REQUIRED ACTION |
Your reply should reproduce all the data below exactly while excluding the pictures.

MATERIAL PROVIDED |
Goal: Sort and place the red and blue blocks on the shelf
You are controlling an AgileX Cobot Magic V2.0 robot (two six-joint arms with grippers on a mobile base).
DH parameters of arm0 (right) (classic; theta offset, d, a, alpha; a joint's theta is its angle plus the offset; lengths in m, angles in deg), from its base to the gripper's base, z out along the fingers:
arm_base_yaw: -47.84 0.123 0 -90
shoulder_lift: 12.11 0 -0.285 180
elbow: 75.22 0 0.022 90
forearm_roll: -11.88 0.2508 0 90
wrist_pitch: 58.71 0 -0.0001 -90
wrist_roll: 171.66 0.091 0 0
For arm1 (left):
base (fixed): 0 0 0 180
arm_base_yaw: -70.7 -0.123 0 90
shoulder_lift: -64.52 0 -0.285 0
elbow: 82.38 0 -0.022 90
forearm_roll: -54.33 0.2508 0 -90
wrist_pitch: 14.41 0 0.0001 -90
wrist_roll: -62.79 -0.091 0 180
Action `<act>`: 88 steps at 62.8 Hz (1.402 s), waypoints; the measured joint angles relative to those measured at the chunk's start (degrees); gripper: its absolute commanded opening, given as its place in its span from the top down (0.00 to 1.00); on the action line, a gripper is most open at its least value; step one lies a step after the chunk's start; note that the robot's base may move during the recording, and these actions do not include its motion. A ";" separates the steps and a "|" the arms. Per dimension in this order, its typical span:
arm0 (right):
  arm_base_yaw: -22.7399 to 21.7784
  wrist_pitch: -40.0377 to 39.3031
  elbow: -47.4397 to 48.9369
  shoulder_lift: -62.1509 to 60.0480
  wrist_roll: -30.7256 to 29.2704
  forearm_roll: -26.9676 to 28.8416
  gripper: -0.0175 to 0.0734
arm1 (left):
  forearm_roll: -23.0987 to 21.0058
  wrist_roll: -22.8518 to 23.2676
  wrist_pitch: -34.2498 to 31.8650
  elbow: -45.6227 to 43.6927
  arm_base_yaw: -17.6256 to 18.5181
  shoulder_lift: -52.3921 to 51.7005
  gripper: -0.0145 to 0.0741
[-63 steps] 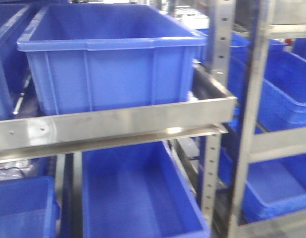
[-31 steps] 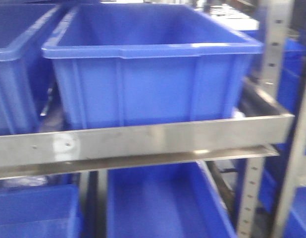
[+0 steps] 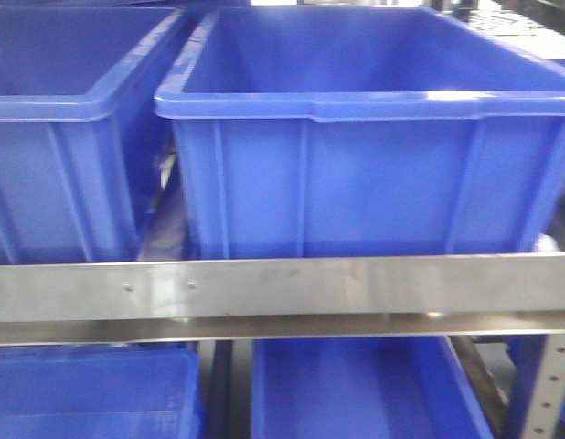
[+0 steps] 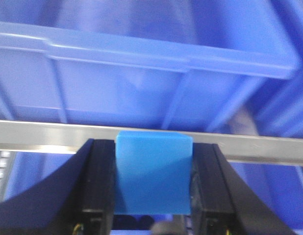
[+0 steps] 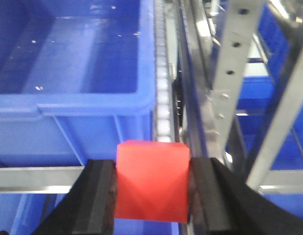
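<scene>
A steel shelf (image 3: 282,285) is filling the front view, its horizontal rail running across the whole frame. Two large blue bins are sitting side by side on the upper level: the wide bin (image 3: 374,137) is taking up the centre and right, and a second bin (image 3: 63,137) is showing at the left, its rim close beside the first. Below the rail, two lower bins (image 3: 356,389) are partly showing, one in the centre and one at the lower left. A perforated steel upright (image 5: 235,63) is standing to the right of the bin in the right wrist view, with a roller track (image 5: 163,88) running along the bin's right edge.

The left end effector (image 4: 154,176) is grasping a blue block (image 4: 154,171) between its two black fingers (image 4: 100,181); the block is sitting upright in the grip, in front of the shelf rail and below the front wall of a blue bin.

The right end effector (image 5: 151,188) is clenching a red block (image 5: 151,181) between its black fingers (image 5: 205,196); the block is hanging in front of the rail, just off the front right corner of a blue bin.
</scene>
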 measured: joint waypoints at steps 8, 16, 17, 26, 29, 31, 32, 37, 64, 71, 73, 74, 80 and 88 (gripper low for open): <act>0.00 0.00 0.00 0.00 0.00 0.00 0.75 | 0.00 0.00 0.00 0.00 0.00 0.00 0.70; 0.00 0.00 0.00 0.00 0.00 0.00 0.75 | 0.00 0.00 0.00 0.00 0.00 0.00 0.70; 0.00 0.00 0.00 0.00 0.00 0.00 0.75 | 0.00 0.00 0.00 0.00 0.00 0.00 0.70; 0.00 0.00 0.00 0.00 0.00 0.00 0.75 | 0.00 0.00 0.00 0.00 0.00 0.00 0.70; 0.00 0.00 0.00 0.00 0.00 0.00 0.75 | 0.00 0.00 0.00 0.00 0.00 0.00 0.70; 0.00 0.00 0.00 0.00 0.00 0.00 0.75 | 0.00 0.00 0.00 0.00 0.00 0.00 0.70; 0.00 0.00 0.00 0.00 0.00 0.00 0.75 | 0.00 0.00 0.00 0.00 0.00 0.00 0.70; 0.00 0.00 0.00 0.00 0.00 0.00 0.75 | 0.00 0.00 0.00 0.00 0.00 0.00 0.70; 0.00 0.00 0.00 0.00 0.00 0.00 0.75 | 0.00 0.00 0.00 0.00 0.00 0.00 0.70; 0.00 0.00 0.00 0.00 0.00 0.00 0.75 | 0.00 0.00 0.00 0.00 0.00 0.00 0.70; 0.00 0.00 0.00 0.00 0.00 0.00 0.75 | 0.00 0.00 0.00 0.00 0.00 0.00 0.70; 0.00 0.00 0.00 0.00 0.00 0.00 0.75 | 0.00 0.00 0.00 0.00 0.00 0.00 0.70; 0.00 0.00 0.00 0.00 0.00 0.00 0.75 | 0.00 0.00 0.00 0.00 0.00 0.00 0.70; 0.00 0.00 0.00 0.00 0.00 0.00 0.75 | 0.00 0.00 0.00 0.00 0.00 0.00 0.70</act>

ANSWER FOR THE TASK |
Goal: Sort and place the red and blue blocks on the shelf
You are controlling an AgileX Cobot Magic V2.0 robot (two six-joint arms with grippers on a mobile base).
DH parameters of arm0 (right) (classic; theta offset, d, a, alpha; a joint's theta is its angle plus the offset; lengths in m, angles in deg), from its base to the gripper's base, z out along the fingers:
arm_base_yaw: -47.84 0.123 0 -90
shoulder_lift: 12.11 0 -0.285 180
elbow: 75.22 0 0.022 90
forearm_roll: -11.88 0.2508 0 90
wrist_pitch: 58.71 0 -0.0001 -90
wrist_roll: 171.66 0.091 0 0
For arm1 (left):
base (fixed): 0 0 0 180
arm_base_yaw: -70.7 -0.123 0 90
shoulder_lift: -64.52 0 -0.285 0
elbow: 82.38 0 -0.022 90
forearm_roll: -54.33 0.2508 0 -90
wrist_pitch: 14.41 0 0.0001 -90
wrist_roll: -62.79 -0.091 0 180
Action `<act>`: 88 steps at 62.8 Hz (1.402 s), waypoints; the measured joint angles relative to those measured at the chunk's start (degrees); gripper: its absolute commanded opening, given as its place in its span from the top down (0.00 to 1.00); on the action line, a gripper is most open at its least value; step one lies a step after the chunk's start; note that the robot's base may move during the recording, and these actions do not include its motion. A ";" separates the steps and a "|" the arms. Per dimension in this order, its typical span:
arm0 (right):
  arm_base_yaw: -22.7399 to 21.7784
  wrist_pitch: -40.0377 to 39.3031
  elbow: -47.4397 to 48.9369
  shoulder_lift: -62.1509 to 60.0480
  wrist_roll: -30.7256 to 29.2704
  forearm_roll: -26.9676 to 28.8416
  gripper: -0.0175 to 0.0734
arm1 (left):
  forearm_roll: -23.0987 to 21.0058
  wrist_roll: -22.8518 to 23.2676
  wrist_pitch: -34.2498 to 31.8650
  elbow: -45.6227 to 43.6927
  arm_base_yaw: -17.6256 to 18.5181
  shoulder_lift: -52.3921 to 51.7005
  gripper: -0.0145 to 0.0741
[-63 steps] 
[-31 steps] 
[+0 steps] 
[+0 steps] 
[+0 steps] 
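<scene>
A steel shelf (image 3: 282,285) is filling the front view, its horizontal rail running across the whole frame. Two large blue bins are sitting side by side on the upper level: the wide bin (image 3: 374,137) is taking up the centre and right, and a second bin (image 3: 63,137) is showing at the left, its rim close beside the first. Below the rail, two lower bins (image 3: 356,389) are partly showing, one in the centre and one at the lower left. A perforated steel upright (image 5: 235,63) is standing to the right of the bin in the right wrist view, with a roller track (image 5: 163,88) running along the bin's right edge.

The left end effector (image 4: 154,176) is grasping a blue block (image 4: 154,171) between its two black fingers (image 4: 100,181); the block is sitting upright in the grip, in front of the shelf rail and below the front wall of a blue bin.

The right end effector (image 5: 151,188) is clenching a red block (image 5: 151,181) between its black fingers (image 5: 205,196); the block is hanging in front of the rail, just off the front right corner of a blue bin.
</scene>
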 measured: joint waypoints at steps 8, 16, 17, 26, 29, 31, 32, 37, 64, 71, 73, 74, 80 and 88 (gripper low for open): <act>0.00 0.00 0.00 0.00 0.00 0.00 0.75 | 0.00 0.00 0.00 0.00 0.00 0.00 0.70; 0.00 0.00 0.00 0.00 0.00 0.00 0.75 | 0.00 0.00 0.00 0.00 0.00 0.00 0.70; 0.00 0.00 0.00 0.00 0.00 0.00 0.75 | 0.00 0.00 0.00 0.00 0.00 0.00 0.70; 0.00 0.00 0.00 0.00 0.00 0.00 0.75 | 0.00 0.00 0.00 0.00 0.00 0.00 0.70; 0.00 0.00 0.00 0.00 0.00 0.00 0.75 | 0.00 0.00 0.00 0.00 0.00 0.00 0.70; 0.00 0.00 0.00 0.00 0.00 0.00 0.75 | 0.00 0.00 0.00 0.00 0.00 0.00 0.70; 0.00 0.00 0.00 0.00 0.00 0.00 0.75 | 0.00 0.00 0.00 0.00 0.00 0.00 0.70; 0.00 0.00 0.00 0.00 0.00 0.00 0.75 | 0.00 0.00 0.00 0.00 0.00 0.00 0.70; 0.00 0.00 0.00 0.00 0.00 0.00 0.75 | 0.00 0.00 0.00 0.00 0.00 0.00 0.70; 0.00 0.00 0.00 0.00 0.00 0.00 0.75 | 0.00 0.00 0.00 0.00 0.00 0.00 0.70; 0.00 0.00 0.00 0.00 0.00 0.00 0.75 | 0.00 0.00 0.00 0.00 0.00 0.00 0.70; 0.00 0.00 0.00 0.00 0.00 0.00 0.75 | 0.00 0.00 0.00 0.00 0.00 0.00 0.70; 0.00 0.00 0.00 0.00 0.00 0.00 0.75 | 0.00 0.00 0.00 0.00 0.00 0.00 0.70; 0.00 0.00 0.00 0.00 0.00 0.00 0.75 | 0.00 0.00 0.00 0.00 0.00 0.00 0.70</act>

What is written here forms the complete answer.